--- Given information ---

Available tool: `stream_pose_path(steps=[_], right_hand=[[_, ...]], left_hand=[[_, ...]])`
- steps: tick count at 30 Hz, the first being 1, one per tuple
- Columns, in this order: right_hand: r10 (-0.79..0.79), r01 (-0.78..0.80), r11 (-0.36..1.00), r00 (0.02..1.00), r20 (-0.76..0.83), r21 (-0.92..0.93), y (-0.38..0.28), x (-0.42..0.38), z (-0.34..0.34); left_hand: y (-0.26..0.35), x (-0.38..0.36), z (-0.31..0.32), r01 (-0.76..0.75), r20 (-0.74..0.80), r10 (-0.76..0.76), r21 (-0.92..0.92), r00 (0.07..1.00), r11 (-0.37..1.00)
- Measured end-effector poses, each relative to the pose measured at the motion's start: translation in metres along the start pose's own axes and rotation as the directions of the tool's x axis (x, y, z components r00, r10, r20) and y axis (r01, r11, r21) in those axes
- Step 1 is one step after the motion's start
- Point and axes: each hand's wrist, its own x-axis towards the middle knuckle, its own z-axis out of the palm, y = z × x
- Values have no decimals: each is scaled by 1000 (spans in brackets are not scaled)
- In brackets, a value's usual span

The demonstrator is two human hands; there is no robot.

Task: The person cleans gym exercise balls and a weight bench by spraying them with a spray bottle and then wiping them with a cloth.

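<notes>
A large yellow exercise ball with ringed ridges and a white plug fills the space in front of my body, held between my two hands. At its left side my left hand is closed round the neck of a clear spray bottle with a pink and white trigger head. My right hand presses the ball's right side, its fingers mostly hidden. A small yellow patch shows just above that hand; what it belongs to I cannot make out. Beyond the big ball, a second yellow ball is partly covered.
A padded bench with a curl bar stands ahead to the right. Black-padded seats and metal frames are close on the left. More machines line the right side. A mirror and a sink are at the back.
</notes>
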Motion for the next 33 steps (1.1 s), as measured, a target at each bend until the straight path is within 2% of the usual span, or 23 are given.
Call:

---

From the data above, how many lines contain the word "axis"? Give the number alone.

2